By Susan Stults Korthase

Summary: Wondering how to obtain your first residency permmit in Portugal? Susan Stults Korthase provides the information that you'll need to make it happen.

Portugal Residence Permit - How to Get Your First Residence Permit in Portugal

You've arrived in Portugal, ready to turn your Type 1 Visa (also called Type D in Portugal) into a Temporary Residence Permit or Titulo de Residencia. This article outlines the steps, timing and required documentation along with links to the official government sites and forms. Remember that the Type 1/D Visa allows unlimited travel in the Schengen zone and two trips to/back from the US during the 120 days for which it is valid. You can travel to non-Schengen countries as well; you simply must comply with the respective countries rules for entry. NOTE: This is the process you will follow for each renewal, until the 5th year application for a Permanent Residence Permit when you must also prove A2 level language skills.

Scheduling Your Appointment

Apply for your Temporary Residence Permit at the Serviço de Estrangeiros e Fronteiras (SEF) bureau that covers the area where you reside. The full list of bureaus is at the SEF Portal (see link in References at the end of this article). Due to the high volume of Residence Permit applications, the Serviço de Estrangeiros e Fronteiras (SEF) offices are currently (since mid-2015) asking that you book your initial appointment by calling their main customer service number. Call center hours are Monday-Friday from 09:00 a.m. to 05:30 p.m. The numbers are 808 202 653 (fixed network) or 808 962 690 (mobile network). These numbers can only be called from within Portugal.

  • The automated message is in Portuguese so either wait until the end of the message, when an English-speaking person will come on the line, or hand your phone to a Portuguese friend to navigate the menu for you.
  • Your appointment date might exceed the viability of your 120-day Visa. When this happens, the SEF sends you an email confirming the appointment (be certain to ask them to do that!). You are expected to print out that email and carry it with you, as it officially extends the duration of your 120-day Visa until that appointment.
  • When you go to SEF for your appointment, you will get a number and wait.... while the appointment itself takes less than an hour you might spend the entire day waiting, as many SEF offices give you an appointed time to get an appointment, not to meet with the official.

What to Bring with You

At the SEF website you will find a list of 10 documents to bring to your SEF appointment.
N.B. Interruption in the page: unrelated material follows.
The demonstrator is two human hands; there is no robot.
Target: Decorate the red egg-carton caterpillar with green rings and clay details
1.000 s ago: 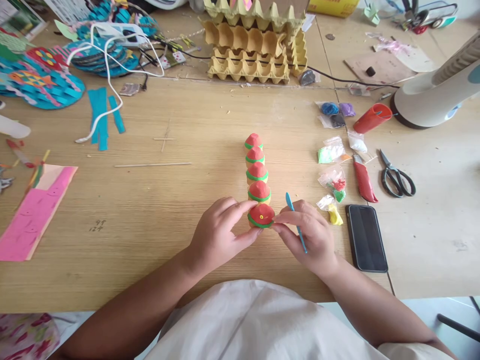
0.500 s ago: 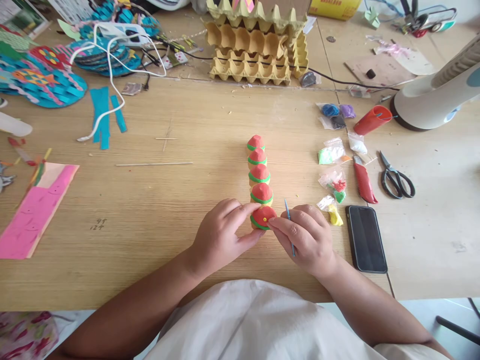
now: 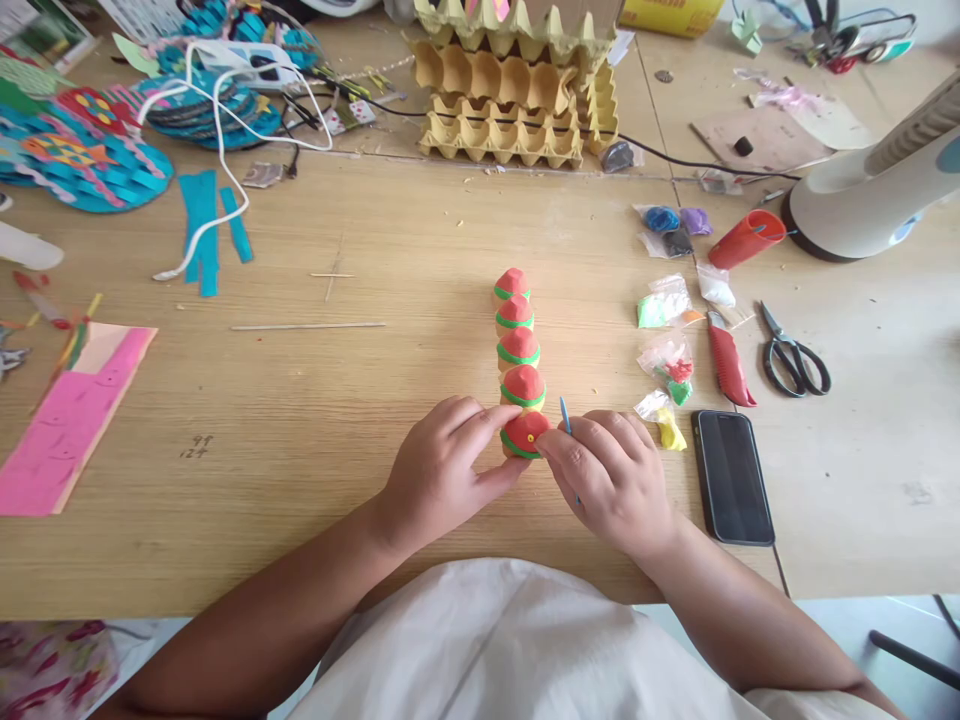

That list is copied below along with "notes" if further explanation is helpful. At the end of this section are important links, in blue.

TEMPORARY RESIDENCE PERMIT (GENERAL REGIME, INCLUDING THE FOLLOWING CATEGORIES OF APPLICANTS: RETIRED / WITH OWN FINANCIAL INCOME /RELIGIOUS) (ARTICLE 77, PARAGRAPH 1 OF THE REPSAE (LEGAL FRAMEWORK ON THE ENTRY, PERMANENCE, EXIT AND REMOVAL OF FOREIGNERS FROM NATIONAL TERRITORY), IN CONJUNCTION WITH ARTICLES 51 AND 53 OF THE REGULATORY DECREE NUMBER 2/2013)

1. Application delivered personally (on a standard form) signed by the applicant (where the applicant is either a minor or legally disabled person the form shall be signed by his/her legal representative):

2. Two recent, identical photographs, in color with blank background and easily identifiable, except in SIGAP Service Bureaus. NOTE: At the SEF site, the SIGAP Service Bureaus are noted as such. These bureaus take your photo there.

3. Passport or any other valid travel document

4. Valid residence visa NOTE: This is the Visa that was inserted into your passport

5. Evidence of sufficient means of subsistence, as per the provisions of Order number 1563/2007, of 11/12. NOTE: This is the same evidence you provided for your Visa, however account statements should be no more than 3 months old and pension / social security income letters should be dated for the current year.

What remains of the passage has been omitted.